BK Burger Shots

What is the craze of making food smaller, only to devour more of them?

I feel like I have seen a lot of fast food commercials lately. If I could get that damn Subway "5 dollar" song out of my head, I could actually concentrate on school or work. (I know you have it in your head now too) Another commercial I recently witnessed with much curiosity was for Burger King's Burger Shots. You know the one, Guy eats baby burgers in the park, bunch of hot babes surround him and call the burgers "adorable."

I know that television would never lie to me, so I had to try it for myself. The Burger Shots come in either 2 packs or 6 packs. (Would you like your heart attack to be slow and drawn out or quick and painless?) I am very non-committal so I went for the two pack. Plus, I didn't want Bertha at the drive-up to judge me for my gluttony. Takes one to know one I guess.

So I went by my lonesome and sat down to eat the shots and waited for the ladies to flock to me like flies on dung. Great analogy, I know. To my dismay not one girl even bothered to glance at my baby burgers. If one did glance she would quickly turn in disgust because girls are not big fans of Burger King. Maybe next time I will just go to the park and sing the subway song.

The burgers themselves are basically burger king burgers. (I never said "burger" more times in one sentence.) I guess they are trying to give those of us who have never had "white castle" burgers a taste of the goodness. Sadly, the taste of the shots is nothing new. I think most of us go to Burger King for Whoppers anyway. Now if they had Whopper Jr. Jr. that would be something to write home about.

I actually felt ill when looking at my bite-size meal. The shots are actually stuck together. I'm talking, you have to rip them apart. This feels wrong to me. I like to lie to myself and visualize that every burger I order from a fast food joint is specially prepared just for me. I'm sure they flatten the hamburger meat, grill it up freshly, cut fresh lettuce and pickles and toast some delightful buns. A fantasy world I know, but a better world.

Instead I get burgers that are stuck together, like they were made in a huge factory where they first lay down acres of bottom buns and then on top of that they lay the acres of conjoined patties of "meat." Yellow pickles are randomly dropped onto the burger conveyor belt with random sprinkling of mustard and ketchup. Finally the top bun layer is lowered and voila! you have Burger Shots! If that wasn't a good visual then go get some and make your own visual as you manually have to tear at the beef divider.

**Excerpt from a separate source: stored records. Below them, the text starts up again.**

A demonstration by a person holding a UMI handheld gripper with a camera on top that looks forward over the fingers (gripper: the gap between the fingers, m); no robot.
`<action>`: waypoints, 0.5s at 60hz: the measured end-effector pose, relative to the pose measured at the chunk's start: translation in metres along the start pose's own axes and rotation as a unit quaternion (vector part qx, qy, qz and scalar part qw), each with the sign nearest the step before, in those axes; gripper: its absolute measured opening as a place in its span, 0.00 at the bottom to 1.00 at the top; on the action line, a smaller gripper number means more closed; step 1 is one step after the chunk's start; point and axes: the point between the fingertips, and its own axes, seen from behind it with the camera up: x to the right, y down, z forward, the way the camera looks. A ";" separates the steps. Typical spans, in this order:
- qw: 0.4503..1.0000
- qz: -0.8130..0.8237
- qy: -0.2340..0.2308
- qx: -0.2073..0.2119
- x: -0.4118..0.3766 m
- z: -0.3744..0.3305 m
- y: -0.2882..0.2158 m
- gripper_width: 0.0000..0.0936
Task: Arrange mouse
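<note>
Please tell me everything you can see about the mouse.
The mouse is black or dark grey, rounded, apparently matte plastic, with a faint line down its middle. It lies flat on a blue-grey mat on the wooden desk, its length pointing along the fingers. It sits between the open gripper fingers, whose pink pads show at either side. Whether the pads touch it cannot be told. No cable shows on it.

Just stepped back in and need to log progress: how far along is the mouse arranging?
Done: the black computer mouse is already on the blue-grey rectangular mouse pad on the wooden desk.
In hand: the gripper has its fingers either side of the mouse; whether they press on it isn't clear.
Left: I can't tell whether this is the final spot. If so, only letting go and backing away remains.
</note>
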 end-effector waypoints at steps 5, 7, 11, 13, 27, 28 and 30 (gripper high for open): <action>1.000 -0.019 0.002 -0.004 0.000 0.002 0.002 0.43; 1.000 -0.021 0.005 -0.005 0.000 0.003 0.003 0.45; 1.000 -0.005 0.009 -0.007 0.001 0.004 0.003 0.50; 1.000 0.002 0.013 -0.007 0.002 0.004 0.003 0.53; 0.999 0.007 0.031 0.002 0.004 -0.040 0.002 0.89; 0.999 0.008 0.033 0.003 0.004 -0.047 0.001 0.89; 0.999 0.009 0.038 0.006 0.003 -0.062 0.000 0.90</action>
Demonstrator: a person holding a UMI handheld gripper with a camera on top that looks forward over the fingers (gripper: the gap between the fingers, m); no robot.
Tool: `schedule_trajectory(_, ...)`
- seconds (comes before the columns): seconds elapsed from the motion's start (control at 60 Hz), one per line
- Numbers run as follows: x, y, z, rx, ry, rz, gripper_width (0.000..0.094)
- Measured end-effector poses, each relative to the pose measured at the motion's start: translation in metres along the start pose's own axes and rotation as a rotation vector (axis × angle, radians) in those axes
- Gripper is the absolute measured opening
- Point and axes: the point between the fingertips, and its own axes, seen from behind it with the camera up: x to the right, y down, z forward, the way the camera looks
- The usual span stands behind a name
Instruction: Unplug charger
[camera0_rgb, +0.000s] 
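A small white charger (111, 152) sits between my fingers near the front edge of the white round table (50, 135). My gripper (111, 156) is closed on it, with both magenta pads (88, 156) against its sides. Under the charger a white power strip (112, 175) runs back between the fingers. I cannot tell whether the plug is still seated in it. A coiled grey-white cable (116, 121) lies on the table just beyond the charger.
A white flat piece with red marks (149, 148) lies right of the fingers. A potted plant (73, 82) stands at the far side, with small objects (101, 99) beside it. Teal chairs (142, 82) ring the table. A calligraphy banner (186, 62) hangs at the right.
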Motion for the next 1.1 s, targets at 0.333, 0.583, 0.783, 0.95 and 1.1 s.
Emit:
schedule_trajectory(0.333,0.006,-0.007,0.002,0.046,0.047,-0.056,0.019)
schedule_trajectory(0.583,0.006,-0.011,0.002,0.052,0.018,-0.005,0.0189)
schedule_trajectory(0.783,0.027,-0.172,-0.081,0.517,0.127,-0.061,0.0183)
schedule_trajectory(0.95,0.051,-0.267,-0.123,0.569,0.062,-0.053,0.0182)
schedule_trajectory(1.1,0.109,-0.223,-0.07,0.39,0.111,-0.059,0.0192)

I am now a little hungry and sick at writing so much about baby burgers. They are not the worst tasting things in the world but are surely nothing new. I give them one dark meat chicken nugget star.
Off subject, I'm a fan of movies. This might be my first non-movie review in a while. If you consider yourself a movie geek then check out my podcast. It's called Showtime Showdown and two movies get reviewed and fight to the death. You can also find it on iTunes.


Anonymous said...

you've got me laughing pretty hard here... :D

Say what??! The girls didn't swarm all over you and your burgers as if you'd just pulled a Vermont Teddy Bear out of your pants??? Unbelievable!! I call shenanigans!! lol

by the way, you're not the only one that's had a problem with the Subway jingle. I'm thinking that a class action lawsuit might be a viable option to pursue sometime soon...
5 Dollar Foot Long

Anonymous said...

I haven't tried this one yet. I always get whooper when I go to BK. I like the mini burgers from Ruby Tuesdays yumm!

Anonymous said...

So it was like "Tear at perforation here?" What the??

Yes, there ought to be a Whopper Jr. Jr. I would totally buy that. Six of them. That is sheer brilliance. You need to work for them.

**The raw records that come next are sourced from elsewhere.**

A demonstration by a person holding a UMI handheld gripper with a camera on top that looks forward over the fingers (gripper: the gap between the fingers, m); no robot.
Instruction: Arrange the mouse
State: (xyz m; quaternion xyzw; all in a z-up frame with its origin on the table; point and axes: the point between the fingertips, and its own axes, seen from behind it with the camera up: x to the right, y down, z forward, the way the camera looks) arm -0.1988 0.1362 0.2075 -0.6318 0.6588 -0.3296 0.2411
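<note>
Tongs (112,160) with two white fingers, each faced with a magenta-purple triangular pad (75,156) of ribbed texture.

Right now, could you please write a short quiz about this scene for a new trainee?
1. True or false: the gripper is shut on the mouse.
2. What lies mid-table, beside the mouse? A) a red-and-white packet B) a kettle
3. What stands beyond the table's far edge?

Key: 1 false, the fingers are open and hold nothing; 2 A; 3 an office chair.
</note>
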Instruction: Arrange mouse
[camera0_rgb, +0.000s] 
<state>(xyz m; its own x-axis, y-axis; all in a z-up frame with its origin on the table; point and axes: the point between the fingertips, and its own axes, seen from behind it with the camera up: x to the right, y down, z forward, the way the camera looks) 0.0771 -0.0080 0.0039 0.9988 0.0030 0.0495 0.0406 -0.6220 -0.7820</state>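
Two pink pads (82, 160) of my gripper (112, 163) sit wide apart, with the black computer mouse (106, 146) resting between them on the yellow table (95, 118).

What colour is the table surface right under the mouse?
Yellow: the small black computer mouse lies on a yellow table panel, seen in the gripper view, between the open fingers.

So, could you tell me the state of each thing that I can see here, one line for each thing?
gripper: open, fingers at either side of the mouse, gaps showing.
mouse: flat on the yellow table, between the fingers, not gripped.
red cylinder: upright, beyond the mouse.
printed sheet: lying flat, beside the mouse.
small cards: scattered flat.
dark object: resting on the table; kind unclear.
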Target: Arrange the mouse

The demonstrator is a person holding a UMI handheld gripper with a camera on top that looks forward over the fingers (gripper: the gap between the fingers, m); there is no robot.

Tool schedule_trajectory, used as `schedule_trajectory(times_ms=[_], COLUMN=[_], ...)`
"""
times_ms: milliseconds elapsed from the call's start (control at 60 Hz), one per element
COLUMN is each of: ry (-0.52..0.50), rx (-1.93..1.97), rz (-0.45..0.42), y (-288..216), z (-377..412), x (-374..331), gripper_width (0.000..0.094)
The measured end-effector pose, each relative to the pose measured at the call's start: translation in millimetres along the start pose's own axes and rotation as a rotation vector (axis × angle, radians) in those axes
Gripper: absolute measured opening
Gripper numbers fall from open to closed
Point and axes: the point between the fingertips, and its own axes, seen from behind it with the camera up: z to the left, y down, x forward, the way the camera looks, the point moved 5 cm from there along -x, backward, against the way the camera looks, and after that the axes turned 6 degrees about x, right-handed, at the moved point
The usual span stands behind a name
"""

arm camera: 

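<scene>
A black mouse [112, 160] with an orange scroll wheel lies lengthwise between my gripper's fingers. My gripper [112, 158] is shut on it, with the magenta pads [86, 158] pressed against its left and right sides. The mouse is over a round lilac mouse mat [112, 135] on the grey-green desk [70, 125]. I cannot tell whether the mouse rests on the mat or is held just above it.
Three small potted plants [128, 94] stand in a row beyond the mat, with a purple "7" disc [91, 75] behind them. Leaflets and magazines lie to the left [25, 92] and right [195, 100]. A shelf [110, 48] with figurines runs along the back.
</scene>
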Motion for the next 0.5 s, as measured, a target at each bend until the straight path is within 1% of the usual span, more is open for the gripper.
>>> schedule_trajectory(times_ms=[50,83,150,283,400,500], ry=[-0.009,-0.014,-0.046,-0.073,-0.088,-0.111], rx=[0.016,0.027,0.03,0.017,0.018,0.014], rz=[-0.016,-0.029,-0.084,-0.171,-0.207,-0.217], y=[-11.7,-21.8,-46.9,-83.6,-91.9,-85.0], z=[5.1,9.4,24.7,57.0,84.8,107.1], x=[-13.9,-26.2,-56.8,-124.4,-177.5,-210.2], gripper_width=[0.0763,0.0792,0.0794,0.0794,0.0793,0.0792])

Stumbled the post because you made me hungry even though you only gave them one nuggety star.

Oh, and one final thing. Your word verification was 'taterso'. I think what it meant to say was "Tater so good when deep fried."

Kenny D said...

Diva, funny that you mention lawsuits and vermont teddy bears in pants together. Let's just say it's a long story that ends with me on the child predator list.

irel, i haven't tried the whooper, but it sounds exciting.

Junk, i might try using this review as an application for BK. If they hire me i might give them more than one star. taterso, nice.

Anonymous said...

I bought 6 mini burgers, covered myself in axe body spray, and walked the park singing $5 footlong...and I could not believe the results. I saw 2 girls spontaneously combust, 1 girl was literally raptured to heaven before my eyes, and another had a virginal octuplet delivery. Amazing stuff!

flit said...

well dang.... that is clearly false advertising!